» TASK STATEMENT
The data is to be transcribed in full, with nothing missed.

» PROVIDED MATERIAL
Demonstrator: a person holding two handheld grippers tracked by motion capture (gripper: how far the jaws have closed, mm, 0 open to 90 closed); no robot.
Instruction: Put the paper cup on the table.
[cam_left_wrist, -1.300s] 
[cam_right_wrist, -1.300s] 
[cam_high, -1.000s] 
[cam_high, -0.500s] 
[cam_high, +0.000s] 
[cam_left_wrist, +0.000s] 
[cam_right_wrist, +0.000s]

» RESULT OF THE TASK
Demonstrator: a person holding two handheld grippers tracked by motion capture (gripper: how far the jaws have closed, mm, 0 open to 90 closed); no robot.
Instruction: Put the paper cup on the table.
[cam_left_wrist, -1.300s] 
[cam_right_wrist, -1.300s] 
[cam_high, -1.000s] 
[cam_high, -0.500s] 
[cam_high, +0.000s] 
[cam_left_wrist, +0.000s] 
[cam_right_wrist, +0.000s]

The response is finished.